#### Activity
Reproduce the records exactly, beginning with their first line and ending with the line that contains "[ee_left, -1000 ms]", and output nothing more.
Provided data Block Start
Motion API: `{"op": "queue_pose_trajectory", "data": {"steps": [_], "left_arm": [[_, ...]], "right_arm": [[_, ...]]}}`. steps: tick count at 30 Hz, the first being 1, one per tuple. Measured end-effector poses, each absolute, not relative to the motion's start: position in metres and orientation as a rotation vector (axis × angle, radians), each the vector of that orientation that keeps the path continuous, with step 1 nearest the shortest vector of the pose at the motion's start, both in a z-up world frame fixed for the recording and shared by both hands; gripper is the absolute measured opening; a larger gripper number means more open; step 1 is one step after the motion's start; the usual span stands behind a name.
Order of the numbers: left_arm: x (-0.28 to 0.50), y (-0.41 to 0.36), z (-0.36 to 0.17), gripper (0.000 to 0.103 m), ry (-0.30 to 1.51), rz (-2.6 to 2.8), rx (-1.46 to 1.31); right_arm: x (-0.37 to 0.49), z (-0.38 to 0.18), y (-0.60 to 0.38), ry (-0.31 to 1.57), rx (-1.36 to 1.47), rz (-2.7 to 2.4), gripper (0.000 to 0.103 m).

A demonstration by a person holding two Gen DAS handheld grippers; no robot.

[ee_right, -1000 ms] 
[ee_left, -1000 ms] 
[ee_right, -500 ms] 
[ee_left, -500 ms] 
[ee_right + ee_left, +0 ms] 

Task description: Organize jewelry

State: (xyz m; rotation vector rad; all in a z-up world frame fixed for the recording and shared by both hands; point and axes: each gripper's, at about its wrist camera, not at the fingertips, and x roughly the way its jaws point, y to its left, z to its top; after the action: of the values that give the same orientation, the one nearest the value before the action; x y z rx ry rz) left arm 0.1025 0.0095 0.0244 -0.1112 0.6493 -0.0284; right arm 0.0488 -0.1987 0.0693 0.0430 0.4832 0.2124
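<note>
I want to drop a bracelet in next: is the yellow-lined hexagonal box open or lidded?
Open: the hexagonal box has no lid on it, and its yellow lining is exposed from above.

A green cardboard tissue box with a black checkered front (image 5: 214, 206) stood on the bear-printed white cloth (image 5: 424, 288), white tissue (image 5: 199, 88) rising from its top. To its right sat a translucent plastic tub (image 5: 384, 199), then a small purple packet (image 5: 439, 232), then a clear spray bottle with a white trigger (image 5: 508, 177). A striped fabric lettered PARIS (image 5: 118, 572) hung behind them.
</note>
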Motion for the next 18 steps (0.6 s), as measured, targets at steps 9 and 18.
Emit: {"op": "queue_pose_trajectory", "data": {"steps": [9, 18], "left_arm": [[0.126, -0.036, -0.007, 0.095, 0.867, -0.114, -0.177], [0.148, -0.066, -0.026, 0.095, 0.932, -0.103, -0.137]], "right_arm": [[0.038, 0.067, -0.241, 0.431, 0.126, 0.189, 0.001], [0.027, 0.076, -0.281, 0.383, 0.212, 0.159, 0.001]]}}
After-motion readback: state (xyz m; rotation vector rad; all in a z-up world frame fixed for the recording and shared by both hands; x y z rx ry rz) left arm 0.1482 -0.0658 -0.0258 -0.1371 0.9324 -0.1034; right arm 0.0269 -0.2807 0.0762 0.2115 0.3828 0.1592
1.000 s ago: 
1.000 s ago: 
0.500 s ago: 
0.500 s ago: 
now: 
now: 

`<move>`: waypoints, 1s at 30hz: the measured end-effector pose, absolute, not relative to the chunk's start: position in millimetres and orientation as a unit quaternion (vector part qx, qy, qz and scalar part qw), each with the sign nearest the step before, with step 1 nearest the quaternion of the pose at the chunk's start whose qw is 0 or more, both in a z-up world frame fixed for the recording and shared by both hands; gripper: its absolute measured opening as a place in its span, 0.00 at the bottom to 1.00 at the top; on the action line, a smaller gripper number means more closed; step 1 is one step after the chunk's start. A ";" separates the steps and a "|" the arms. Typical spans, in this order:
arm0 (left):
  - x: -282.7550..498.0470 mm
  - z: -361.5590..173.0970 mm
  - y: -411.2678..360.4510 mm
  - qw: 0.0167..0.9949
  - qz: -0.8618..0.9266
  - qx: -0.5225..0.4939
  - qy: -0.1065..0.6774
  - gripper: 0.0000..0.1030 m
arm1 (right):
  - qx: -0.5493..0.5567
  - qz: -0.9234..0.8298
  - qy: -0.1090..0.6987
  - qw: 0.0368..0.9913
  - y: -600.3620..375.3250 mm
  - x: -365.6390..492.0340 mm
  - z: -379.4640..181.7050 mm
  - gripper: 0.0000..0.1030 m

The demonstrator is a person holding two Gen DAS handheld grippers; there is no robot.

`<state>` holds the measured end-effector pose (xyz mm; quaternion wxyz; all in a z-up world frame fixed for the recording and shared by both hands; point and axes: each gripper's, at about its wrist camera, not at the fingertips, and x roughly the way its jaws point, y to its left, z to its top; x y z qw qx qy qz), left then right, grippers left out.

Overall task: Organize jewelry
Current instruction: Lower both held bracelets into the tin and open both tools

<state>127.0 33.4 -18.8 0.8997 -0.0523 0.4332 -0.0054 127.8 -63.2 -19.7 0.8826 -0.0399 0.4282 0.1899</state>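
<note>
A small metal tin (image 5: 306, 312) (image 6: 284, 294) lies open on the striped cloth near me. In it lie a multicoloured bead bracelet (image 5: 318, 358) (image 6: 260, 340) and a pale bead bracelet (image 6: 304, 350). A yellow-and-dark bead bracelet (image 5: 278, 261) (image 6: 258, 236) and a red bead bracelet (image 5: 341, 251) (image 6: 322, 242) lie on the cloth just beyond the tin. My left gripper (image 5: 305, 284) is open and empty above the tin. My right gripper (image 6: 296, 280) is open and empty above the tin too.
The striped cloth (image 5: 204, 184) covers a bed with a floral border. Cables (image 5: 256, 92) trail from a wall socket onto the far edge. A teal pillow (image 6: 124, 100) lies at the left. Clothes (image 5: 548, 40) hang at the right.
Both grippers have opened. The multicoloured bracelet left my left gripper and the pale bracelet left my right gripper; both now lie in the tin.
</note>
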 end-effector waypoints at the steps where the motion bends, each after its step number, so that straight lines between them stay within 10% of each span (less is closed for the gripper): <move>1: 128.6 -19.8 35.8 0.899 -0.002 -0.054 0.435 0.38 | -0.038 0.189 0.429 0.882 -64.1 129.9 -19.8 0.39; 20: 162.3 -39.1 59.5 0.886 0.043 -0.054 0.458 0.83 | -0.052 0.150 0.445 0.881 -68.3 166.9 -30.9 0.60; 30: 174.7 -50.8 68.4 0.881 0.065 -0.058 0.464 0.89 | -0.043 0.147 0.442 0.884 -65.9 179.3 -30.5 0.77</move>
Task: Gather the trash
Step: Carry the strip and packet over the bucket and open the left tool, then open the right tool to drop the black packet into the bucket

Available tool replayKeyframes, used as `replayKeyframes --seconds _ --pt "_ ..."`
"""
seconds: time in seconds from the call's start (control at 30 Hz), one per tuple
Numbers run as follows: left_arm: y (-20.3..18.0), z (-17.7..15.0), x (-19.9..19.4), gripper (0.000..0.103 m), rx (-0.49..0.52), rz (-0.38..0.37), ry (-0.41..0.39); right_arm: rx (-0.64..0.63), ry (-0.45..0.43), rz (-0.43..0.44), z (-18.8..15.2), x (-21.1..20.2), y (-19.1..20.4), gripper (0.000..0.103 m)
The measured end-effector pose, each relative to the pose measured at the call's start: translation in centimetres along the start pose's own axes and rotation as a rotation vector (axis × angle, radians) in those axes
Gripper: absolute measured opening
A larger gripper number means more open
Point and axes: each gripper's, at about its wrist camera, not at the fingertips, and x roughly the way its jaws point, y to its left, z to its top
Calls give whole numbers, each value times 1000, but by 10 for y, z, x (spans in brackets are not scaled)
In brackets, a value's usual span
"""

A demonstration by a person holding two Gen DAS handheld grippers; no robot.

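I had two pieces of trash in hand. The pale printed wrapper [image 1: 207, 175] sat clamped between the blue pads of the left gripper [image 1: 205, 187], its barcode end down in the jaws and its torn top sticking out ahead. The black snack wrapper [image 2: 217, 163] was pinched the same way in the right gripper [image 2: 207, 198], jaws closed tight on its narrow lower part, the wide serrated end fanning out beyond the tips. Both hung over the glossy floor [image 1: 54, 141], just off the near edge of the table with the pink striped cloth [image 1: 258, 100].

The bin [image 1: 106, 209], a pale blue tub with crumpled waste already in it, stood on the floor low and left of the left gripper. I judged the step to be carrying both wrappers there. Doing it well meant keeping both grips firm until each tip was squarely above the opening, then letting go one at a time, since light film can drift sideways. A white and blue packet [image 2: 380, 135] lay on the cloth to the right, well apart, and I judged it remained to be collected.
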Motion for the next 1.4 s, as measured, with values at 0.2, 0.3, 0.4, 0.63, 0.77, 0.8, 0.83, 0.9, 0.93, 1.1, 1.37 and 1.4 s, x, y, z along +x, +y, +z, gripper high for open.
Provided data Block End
#### The answer
Motion API: `{"op": "queue_pose_trajectory", "data": {"steps": [_], "left_arm": [[_, ...]], "right_arm": [[_, ...]]}}`. steps: tick count at 30 Hz, the first being 1, one per tuple. Measured end-effector poses, each absolute, not relative to the motion's start: position in metres and orientation as a rotation vector (axis × angle, radians), each the vector of that orientation that keeps the path continuous, with step 1 nearest the shortest vector of the pose at the motion's start, both in a z-up world frame fixed for the recording and shared by both hands; gripper is the absolute measured opening; a larger gripper number means more open; step 1 is one step after the motion's start; the usual span stands behind a name.
Order of the numbers: left_arm: x (-0.28 to 0.50), y (-0.41 to 0.36), z (-0.36 to 0.17), gripper (0.000 to 0.103 m), ry (-0.30 to 1.51), rz (-2.6 to 2.8), rx (-1.46 to 1.31); right_arm: x (-0.37 to 0.49), z (-0.38 to 0.18), y (-0.60 to 0.38), ry (-0.31 to 1.57), rx (-1.36 to 1.47), rz (-2.7 to 2.4), gripper (0.000 to 0.103 m).

A demonstration by a person holding two Gen DAS handheld grippers; no robot.

[ee_right, -1000 ms] 
[ee_left, -1000 ms] 

This completes the response.